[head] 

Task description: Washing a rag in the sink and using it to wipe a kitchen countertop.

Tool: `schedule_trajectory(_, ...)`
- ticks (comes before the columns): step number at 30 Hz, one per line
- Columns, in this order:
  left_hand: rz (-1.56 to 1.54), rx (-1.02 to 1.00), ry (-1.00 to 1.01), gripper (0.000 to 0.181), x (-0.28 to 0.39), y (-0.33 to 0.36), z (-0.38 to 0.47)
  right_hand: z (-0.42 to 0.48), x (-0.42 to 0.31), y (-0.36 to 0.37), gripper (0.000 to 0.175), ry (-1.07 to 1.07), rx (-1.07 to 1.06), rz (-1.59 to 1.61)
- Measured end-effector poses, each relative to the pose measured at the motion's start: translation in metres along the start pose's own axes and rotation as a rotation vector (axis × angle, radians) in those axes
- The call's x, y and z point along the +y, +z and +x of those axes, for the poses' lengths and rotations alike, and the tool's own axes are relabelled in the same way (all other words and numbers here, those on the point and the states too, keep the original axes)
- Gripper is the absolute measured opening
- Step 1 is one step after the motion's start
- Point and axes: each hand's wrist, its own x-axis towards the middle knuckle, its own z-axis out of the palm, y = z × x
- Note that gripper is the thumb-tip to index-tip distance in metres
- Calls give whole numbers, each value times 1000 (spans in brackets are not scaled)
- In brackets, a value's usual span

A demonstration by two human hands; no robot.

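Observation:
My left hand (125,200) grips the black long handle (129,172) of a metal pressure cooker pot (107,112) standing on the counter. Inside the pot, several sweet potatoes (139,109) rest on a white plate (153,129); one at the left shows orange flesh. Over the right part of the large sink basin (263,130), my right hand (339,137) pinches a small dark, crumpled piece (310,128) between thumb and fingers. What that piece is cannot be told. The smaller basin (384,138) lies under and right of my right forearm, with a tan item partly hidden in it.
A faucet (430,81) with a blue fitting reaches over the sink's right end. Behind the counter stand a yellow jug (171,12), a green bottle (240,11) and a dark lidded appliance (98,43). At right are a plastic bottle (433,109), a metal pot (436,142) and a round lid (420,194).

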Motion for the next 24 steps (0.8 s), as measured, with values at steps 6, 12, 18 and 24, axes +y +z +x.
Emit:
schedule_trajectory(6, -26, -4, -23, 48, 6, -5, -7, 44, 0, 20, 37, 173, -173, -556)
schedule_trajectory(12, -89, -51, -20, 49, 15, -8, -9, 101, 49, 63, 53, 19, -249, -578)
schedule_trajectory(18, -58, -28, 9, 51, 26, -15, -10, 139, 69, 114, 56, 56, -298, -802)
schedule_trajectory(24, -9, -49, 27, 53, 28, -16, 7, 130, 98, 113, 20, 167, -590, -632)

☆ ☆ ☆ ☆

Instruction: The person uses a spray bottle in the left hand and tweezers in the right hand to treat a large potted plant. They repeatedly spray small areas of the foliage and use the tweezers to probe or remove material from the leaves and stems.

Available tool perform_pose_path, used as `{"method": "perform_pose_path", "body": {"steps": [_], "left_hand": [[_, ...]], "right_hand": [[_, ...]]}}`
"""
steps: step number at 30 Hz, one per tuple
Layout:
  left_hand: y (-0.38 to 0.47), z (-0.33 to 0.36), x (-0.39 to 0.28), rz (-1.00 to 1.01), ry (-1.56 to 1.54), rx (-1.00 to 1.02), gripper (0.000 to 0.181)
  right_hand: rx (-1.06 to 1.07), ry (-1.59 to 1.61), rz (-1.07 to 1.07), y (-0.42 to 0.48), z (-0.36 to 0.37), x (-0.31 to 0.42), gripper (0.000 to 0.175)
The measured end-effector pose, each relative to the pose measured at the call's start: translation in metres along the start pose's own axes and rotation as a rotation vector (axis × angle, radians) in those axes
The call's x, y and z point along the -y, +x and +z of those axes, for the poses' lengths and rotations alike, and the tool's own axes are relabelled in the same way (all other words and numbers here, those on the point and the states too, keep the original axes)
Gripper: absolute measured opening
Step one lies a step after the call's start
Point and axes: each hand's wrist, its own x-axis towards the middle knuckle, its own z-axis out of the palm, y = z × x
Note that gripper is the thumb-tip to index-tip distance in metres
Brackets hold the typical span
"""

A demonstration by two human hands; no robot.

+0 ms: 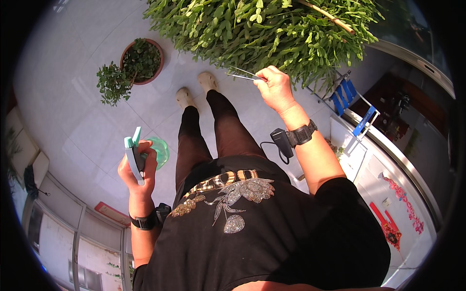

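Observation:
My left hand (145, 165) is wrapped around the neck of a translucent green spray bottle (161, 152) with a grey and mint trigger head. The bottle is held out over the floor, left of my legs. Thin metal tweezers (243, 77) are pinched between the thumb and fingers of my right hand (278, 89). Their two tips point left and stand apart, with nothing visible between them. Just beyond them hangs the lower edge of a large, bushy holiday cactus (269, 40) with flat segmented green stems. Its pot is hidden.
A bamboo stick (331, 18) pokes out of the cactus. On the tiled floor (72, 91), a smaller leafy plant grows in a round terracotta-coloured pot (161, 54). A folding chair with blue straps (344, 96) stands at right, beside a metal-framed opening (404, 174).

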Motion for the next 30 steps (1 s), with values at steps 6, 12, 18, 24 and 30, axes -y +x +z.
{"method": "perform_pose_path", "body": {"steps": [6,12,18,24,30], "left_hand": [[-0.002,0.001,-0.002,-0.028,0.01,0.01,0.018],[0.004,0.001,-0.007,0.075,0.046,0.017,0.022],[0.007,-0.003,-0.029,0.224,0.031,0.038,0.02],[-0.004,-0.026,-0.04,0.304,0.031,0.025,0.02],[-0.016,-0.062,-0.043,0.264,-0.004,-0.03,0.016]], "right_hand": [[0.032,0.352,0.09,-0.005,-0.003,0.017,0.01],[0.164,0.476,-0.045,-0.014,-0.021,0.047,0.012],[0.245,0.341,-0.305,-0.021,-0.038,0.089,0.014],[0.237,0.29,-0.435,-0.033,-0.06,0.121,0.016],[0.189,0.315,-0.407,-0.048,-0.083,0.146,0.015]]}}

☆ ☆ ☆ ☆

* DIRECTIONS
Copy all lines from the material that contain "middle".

* EXERCISE RESULT
- Point and axes: each hand's wrist, its own x-axis towards the middle knuckle, its own z-axis out of the palm, y = z × x
Point and axes: each hand's wrist, its own x-axis towards the middle knuckle, its own z-axis out of the palm, y = z × x

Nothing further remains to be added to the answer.